= Directions =
Repeat every line of the listing below exactly, minus the pictures.

--- START ---

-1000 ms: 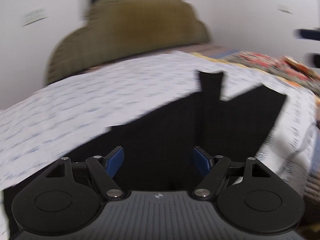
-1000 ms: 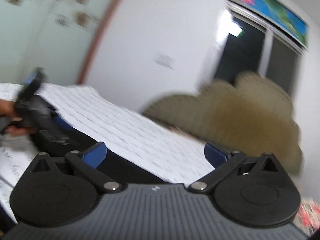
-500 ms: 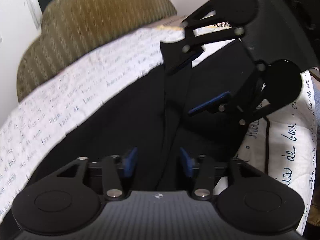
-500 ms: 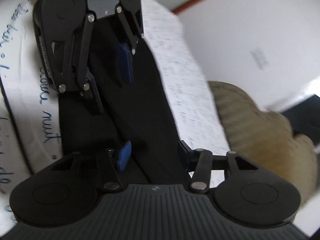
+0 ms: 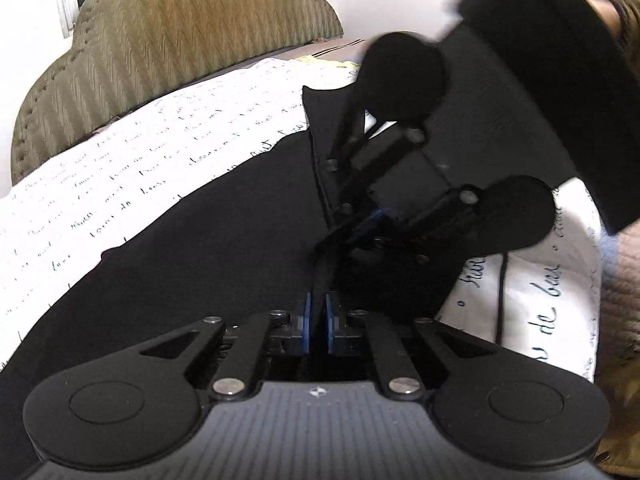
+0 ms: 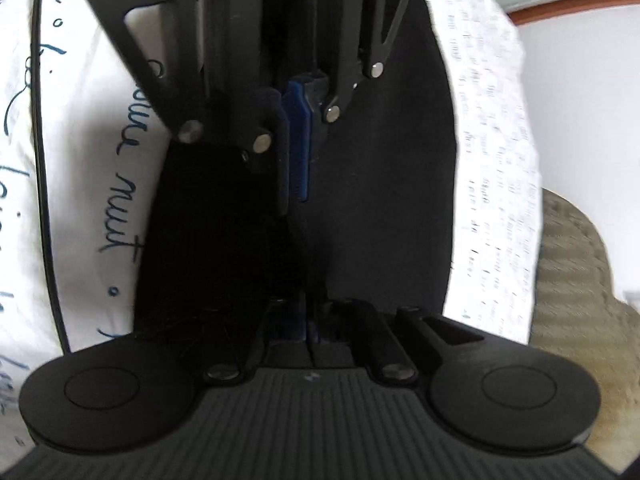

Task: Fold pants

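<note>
Pants (image 5: 208,240), black, lie spread on the bed's script-printed sheet (image 5: 140,152). Both jaws have just been closing: the left hand-held gripper (image 5: 318,320) pinches a raised fold of the cloth, and the right hand-held gripper (image 6: 310,330) clamps the same ridge facing it.

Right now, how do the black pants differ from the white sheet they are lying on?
The pants are plain black; the sheet is white with handwriting printed on it. The pants have a ridge of cloth pinched up by the left gripper and the right gripper; the sheet lies flat, ungripped. Both are cloth spread over the bed.
</note>
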Available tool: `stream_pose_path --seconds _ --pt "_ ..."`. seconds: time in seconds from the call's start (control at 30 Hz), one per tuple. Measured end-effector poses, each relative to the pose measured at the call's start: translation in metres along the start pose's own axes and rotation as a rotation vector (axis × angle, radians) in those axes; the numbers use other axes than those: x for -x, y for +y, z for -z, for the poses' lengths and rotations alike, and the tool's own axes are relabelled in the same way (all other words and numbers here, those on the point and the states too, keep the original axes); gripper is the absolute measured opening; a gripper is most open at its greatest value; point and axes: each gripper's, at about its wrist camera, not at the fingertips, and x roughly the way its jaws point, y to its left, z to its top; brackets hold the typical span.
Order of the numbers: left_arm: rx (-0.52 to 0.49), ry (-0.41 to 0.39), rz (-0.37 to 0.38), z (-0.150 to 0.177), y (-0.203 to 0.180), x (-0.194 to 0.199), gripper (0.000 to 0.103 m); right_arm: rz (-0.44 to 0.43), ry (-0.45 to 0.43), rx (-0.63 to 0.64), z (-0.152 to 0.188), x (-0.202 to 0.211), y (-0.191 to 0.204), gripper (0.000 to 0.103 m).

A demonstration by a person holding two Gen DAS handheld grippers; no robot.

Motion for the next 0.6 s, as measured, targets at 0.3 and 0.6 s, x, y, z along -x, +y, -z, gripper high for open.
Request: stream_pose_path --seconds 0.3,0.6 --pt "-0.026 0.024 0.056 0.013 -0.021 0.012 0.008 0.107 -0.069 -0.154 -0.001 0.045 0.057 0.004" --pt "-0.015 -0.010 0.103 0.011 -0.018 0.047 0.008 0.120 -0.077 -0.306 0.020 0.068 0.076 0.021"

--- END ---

= Answer section =
-1000 ms: 
-1000 ms: 
-500 ms: 
-500 ms: 
+0 ms: 
+0 ms: 

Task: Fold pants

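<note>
Pants (image 5: 208,240), black, lie spread on the bed's script-printed sheet (image 5: 140,152). Both jaws have just been closing: the left hand-held gripper (image 5: 318,320) pinches a raised fold of the cloth, and the right hand-held gripper (image 6: 310,330) clamps the same ridge facing it.

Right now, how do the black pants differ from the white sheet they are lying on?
The pants are plain black; the sheet is white with handwriting printed on it. The pants have a ridge of cloth pinched up by the left gripper and the right gripper; the sheet lies flat, ungripped. Both are cloth spread over the bed.
</note>
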Available tool: `stream_pose_path --seconds _ --pt "_ ..."`. seconds: time in seconds from the call's start (control at 30 Hz), one per tuple. Measured end-effector poses, each relative to the pose measured at the call's start: translation in metres along the start pose's own axes and rotation as a rotation vector (axis × angle, radians) in those axes; the numbers use other axes than those: x for -x, y for +y, z for -z, for the poses' lengths and rotations alike, and the tool's own axes are relabelled in the same way (all other words and numbers here, those on the point and the states too, keep the original axes); gripper is the absolute measured opening; a gripper is most open at its greatest value; point and axes: each gripper's, at about its wrist camera, not at the fingertips, and x roughly the way its jaws point, y to its left, z to its top; brackets hold the typical span.
Order of the numbers: left_arm: rx (-0.52 to 0.49), ry (-0.41 to 0.39), rz (-0.37 to 0.38), z (-0.150 to 0.177), y (-0.203 to 0.180), x (-0.194 to 0.199), gripper (0.000 to 0.103 m); right_arm: rz (-0.44 to 0.43), ry (-0.45 to 0.43), rx (-0.63 to 0.64), z (-0.152 to 0.188), x (-0.202 to 0.211), y (-0.191 to 0.204), gripper (0.000 to 0.103 m).

A demonstration by a person holding two Gen DAS handheld grippers; no robot.

Motion for the next 0.6 s, as measured, targets at 0.3 and 0.6 s, x, y, z along -x, +y, -z, gripper high for open.
Request: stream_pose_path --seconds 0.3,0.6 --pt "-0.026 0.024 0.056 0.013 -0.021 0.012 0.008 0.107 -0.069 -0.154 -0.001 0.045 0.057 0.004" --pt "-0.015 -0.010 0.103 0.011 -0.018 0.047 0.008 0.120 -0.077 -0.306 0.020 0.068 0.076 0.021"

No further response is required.